A New Drug Application (NDA) is a document filed with the FDA in order to obtain approval for the marketing of a new drug.
New Drug Application (NDA) are the documents about the product you want to manufacture and those are submitted to the government to detail the product and its usage. This document may take months to years to be approved, so it is important to submit the correct NDA for approval.

What is NDA?

If you want to market a new drug in the United States, it is required to submit a New Drug Application (NDA). NDA application is submitted to FDA and it takes several months for approval. During this time FDA reviews the application and confirms that it is complete and meets their requirements. Drug developers can start clinical trials after the NDA is accepted by the FDA. If everything remains fine then drug products will be available in the market in the near future.

How to Apply for NDA?

There are a few things to know if you are applying for a New Drug Application (NDA). The application process is complicated and lengthy but a qualified consultant can help to apply successfully. Following are some tips for applying for an NDA.

1. Start the process of finding a qualified consultant. A consultant will help you to follow the process step by step and answer the questions you may have during the whole application process.

2. Before submission, make sure that the application is complete and accurate. Incorrect and misleading information can lead to delay or rejection of application.

3. Write a letter to FDA to request an early decision on your application. This will tell FDA that your application is complete and ready for review. This early decision request will reduce your waiting period to get a response from the FDA.

4. Be prepared to pay for an expert assistance that is required in most of the cases. The application process for NDA is expensive and you can save money by hiring a consultant.

What are the requirements for a New Drug Application?

A New Drug Application is a document filed to the Food and Drug Administration (FDA) to get approval for the marketing of new drugs in the United States. The application must include information about the drug product, details about the manufacturing company and the research done to develop the drug product. All the documents must be duly signed by the representative authorized by the company.

The application should be submitted in duplicate and each copy should be marked with the date of receipt. The application must have a drug study prospectus that explains the research done to develop a new drug. The application must be written in English language and must be signed by the representative authorized by the company.

Benefits of New Drug Application

A New Drug Application is submitted to the FDA when any company wants to bring a new drug in the market. The purpose of the submission of the NDA is to get approval for the marketing of the new drug in the US market.
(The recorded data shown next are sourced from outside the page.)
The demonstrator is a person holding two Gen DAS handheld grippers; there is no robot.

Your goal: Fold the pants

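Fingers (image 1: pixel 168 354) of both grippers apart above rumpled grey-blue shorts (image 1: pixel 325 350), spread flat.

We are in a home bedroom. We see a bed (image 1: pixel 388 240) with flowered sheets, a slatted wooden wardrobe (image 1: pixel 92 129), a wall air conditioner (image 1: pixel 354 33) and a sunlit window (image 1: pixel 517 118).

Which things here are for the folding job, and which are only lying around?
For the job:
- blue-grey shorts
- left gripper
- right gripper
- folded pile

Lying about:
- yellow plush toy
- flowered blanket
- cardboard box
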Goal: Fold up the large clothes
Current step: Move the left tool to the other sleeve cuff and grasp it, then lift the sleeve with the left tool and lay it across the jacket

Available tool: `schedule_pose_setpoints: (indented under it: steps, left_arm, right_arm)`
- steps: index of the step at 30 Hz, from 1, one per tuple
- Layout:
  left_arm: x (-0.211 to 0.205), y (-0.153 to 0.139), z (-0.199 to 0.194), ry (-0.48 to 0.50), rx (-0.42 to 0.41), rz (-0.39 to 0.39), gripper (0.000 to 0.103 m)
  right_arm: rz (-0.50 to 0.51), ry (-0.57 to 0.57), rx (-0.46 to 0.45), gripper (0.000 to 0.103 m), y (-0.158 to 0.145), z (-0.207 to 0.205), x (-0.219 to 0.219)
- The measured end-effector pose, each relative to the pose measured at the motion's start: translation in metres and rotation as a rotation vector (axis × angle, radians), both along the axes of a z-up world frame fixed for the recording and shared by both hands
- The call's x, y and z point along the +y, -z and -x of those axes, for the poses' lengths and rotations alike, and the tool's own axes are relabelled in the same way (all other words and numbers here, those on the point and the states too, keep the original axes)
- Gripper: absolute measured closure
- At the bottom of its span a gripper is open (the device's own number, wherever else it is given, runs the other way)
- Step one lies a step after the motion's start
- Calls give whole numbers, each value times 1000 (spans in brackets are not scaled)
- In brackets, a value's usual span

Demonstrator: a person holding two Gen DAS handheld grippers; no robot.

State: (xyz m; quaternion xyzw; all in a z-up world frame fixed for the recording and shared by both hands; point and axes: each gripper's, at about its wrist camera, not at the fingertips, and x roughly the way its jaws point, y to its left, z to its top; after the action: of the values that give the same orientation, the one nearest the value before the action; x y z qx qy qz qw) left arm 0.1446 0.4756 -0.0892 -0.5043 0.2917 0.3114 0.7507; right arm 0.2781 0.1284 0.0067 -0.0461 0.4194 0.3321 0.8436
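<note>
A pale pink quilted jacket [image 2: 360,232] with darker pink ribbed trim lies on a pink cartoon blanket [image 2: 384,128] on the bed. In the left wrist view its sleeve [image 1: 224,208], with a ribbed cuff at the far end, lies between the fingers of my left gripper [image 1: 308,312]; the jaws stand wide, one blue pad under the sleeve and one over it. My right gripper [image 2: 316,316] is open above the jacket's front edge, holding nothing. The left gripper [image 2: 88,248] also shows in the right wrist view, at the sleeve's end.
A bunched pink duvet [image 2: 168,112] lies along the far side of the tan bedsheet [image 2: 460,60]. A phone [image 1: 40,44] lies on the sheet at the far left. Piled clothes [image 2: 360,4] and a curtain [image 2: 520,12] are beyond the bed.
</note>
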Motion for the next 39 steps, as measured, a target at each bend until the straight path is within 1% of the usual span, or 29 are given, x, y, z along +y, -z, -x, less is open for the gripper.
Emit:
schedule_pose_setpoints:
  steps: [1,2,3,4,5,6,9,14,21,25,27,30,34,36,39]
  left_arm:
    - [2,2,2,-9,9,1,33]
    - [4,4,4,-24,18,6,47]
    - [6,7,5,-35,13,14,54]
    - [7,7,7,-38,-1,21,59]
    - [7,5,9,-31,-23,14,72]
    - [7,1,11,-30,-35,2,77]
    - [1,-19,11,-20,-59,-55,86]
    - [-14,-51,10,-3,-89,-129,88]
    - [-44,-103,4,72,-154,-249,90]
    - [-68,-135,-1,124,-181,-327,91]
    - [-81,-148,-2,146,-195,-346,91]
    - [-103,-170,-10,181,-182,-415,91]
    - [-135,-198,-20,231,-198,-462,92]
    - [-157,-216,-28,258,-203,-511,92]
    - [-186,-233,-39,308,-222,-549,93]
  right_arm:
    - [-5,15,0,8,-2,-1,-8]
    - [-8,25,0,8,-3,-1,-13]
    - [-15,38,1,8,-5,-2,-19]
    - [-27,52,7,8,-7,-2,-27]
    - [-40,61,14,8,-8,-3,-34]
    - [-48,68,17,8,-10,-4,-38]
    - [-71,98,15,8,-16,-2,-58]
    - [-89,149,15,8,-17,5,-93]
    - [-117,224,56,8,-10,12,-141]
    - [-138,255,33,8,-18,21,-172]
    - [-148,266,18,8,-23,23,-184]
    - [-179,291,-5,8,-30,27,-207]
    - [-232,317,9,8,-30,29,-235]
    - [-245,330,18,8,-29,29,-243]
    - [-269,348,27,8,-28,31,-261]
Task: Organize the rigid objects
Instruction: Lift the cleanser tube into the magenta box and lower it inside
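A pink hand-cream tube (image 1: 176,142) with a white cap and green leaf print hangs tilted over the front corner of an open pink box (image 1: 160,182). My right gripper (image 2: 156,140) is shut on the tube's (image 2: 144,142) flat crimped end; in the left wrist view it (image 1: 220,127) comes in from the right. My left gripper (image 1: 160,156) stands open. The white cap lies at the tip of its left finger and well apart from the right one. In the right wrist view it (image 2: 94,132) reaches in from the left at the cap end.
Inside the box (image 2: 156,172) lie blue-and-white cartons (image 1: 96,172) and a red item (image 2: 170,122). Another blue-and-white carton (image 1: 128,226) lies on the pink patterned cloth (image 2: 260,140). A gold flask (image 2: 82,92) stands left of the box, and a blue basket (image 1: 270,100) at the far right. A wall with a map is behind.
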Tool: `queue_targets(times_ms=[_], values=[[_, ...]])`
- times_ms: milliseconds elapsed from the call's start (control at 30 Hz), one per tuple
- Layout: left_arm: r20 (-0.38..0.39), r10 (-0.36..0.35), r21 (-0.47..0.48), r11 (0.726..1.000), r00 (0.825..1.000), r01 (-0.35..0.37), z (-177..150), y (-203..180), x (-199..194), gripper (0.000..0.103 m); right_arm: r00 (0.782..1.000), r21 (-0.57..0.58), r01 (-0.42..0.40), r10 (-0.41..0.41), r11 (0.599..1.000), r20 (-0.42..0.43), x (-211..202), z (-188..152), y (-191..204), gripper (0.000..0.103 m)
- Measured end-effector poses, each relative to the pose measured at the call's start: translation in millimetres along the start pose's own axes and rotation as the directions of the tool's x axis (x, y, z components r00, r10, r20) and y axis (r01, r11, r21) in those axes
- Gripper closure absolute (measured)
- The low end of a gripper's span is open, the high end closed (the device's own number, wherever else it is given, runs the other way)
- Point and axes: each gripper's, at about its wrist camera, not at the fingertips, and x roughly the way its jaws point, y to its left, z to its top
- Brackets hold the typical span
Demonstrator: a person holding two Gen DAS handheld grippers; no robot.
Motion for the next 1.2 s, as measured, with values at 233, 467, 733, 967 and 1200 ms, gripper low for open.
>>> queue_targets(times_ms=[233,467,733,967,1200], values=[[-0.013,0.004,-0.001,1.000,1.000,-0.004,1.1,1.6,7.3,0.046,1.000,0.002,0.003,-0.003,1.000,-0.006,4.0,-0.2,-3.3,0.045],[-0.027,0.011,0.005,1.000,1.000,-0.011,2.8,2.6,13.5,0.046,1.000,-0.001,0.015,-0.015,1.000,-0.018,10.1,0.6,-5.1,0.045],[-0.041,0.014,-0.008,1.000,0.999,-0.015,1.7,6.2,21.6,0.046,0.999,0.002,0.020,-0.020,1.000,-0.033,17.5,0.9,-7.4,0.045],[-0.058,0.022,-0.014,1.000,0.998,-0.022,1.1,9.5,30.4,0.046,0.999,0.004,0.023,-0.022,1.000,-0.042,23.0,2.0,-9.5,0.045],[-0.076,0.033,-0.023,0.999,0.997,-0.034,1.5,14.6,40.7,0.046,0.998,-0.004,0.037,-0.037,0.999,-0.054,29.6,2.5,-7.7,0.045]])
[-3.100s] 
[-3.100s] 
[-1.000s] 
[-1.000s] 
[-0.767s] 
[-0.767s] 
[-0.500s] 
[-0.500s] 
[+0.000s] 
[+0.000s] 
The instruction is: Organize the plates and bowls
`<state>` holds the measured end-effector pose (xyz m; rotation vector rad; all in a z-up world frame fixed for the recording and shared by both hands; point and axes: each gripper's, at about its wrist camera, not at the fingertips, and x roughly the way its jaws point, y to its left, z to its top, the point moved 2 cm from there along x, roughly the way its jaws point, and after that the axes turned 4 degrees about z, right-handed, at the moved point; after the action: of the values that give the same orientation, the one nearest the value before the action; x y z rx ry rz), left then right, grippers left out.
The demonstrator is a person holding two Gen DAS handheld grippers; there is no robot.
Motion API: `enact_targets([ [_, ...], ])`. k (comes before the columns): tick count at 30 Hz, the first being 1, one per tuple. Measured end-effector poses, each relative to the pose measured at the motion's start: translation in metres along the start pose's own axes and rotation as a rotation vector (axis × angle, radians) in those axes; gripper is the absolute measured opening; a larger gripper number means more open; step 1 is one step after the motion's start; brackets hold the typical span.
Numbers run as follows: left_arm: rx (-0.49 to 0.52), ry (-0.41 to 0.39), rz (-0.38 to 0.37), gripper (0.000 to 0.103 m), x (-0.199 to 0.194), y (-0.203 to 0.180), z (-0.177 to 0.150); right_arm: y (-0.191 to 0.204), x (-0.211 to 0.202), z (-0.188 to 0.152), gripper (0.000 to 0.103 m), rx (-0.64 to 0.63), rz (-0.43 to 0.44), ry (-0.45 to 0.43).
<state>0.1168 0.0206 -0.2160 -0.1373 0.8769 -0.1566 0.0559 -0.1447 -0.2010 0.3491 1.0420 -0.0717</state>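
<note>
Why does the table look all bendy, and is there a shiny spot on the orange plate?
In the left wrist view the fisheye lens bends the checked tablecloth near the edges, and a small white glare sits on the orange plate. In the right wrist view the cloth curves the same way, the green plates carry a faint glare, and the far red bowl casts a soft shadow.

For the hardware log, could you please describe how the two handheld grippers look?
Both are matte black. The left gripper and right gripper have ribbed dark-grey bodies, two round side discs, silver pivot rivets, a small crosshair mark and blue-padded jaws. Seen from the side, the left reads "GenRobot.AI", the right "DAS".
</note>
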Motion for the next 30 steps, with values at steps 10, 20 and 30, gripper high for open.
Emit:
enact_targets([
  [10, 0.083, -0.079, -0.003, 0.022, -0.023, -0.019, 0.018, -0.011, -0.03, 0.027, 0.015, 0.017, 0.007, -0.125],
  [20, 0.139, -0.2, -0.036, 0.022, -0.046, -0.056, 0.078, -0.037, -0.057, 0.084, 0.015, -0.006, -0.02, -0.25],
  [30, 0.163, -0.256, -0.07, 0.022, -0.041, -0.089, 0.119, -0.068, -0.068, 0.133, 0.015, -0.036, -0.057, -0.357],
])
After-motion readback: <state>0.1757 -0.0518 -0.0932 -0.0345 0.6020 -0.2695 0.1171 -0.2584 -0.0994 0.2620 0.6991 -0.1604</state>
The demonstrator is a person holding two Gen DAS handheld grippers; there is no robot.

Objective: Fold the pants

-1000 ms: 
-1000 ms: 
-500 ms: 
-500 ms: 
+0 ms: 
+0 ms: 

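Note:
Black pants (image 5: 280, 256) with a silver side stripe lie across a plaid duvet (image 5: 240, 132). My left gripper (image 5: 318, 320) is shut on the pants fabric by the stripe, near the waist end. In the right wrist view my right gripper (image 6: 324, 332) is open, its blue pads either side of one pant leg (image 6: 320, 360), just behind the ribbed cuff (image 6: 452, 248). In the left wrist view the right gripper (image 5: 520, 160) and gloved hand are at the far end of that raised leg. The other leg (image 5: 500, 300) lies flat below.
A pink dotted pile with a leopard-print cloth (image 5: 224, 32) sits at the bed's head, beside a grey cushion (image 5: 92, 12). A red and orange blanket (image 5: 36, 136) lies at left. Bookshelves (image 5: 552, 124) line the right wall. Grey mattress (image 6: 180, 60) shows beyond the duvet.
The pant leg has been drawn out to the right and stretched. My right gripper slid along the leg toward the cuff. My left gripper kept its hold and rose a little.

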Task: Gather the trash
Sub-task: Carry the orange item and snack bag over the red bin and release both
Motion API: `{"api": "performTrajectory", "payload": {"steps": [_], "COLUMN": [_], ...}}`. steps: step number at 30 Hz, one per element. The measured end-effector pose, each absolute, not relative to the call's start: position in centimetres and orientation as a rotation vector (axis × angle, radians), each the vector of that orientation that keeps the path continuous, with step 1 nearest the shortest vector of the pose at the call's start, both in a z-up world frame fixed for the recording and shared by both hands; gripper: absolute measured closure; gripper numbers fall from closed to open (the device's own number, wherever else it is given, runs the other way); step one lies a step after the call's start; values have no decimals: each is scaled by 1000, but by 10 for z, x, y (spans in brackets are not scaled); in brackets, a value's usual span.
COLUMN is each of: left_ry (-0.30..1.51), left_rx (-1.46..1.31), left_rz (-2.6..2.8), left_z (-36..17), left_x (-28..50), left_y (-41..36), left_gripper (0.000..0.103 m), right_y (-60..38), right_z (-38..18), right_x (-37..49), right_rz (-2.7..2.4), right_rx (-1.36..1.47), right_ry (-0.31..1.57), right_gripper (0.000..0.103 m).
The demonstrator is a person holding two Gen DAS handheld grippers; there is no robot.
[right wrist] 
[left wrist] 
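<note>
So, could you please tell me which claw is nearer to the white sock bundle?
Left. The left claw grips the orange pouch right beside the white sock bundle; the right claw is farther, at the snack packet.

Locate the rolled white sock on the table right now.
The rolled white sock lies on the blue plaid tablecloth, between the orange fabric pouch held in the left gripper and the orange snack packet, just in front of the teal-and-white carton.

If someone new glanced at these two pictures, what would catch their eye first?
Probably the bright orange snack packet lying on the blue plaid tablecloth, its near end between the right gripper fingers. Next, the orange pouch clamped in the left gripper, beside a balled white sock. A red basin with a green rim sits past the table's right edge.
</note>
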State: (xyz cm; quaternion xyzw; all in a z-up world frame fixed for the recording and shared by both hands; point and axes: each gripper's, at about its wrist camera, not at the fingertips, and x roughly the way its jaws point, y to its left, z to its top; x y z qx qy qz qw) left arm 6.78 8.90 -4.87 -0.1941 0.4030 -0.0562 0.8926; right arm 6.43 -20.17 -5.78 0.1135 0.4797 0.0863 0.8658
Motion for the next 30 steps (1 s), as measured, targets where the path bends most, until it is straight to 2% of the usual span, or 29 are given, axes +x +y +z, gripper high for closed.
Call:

There are many benefits of submitting a new drug application for FDA approval, some of these include:

1. Safety and Efficacy of Drug: It will help the manufacturer and consumer to gain certainty about the safety of the drug because the FDA conducts extensive testing before approval of the drug.

2. Preventing others the Producing or Selling the Same Product: if a competitor of any company knows about the pending approval of a New Drug Application, he may develop the same product and bring it into the market before the original product. An early submission of NDA companies can keep their competitors away and ensure their product will be the first in the market.

3. Protecting the Intellectual Property: By filling NDA any company can ensure that their invention can’t be stolen by their competitors. This protects the drug creators both financially and legally and they will have ownership of their creation.

What is the cost of NDA submission?

The cost of New Drug Application submission depends upon the complexity of the drug and the size of the company. But the average cost of a small company is around $1,00,000 while for a large company, it could be $2 million. There are some other costs like payments for experts to review NDA and costs paid for drug trials.

How much time it will take for the FDA to review an NDA?

The time taken by the FDA to review an NDA depends upon the type of the NDA submitted. Generally, it takes six months after the submission of the NDA. Sometimes this time may be longer than expected when NDA has some novel scientific information or the FDA has any questions about the safety and efficacy of the drug. A notification of compliance (NOC) has to be submitted by the applicant after acceptance of the NDA by the FDA. NOC has the data supporting the safety and efficacy of the drug product. The applicant has 30 days to submit the final NOC. If any changes are made in the NDA after submission, then a new NOC must be submitted.

When a new drug is invented by the company, a New Drug Application (NDA) is submitted to the FDA to get approval to market the new drug product. An NDA has detailed information about the company and the product including the mode of action, safety and efficacy, toxicology data and clinical trials. If everything goes right with the FDA review process, an NDA becomes a patent that will be the intellectual property of the drug developer company.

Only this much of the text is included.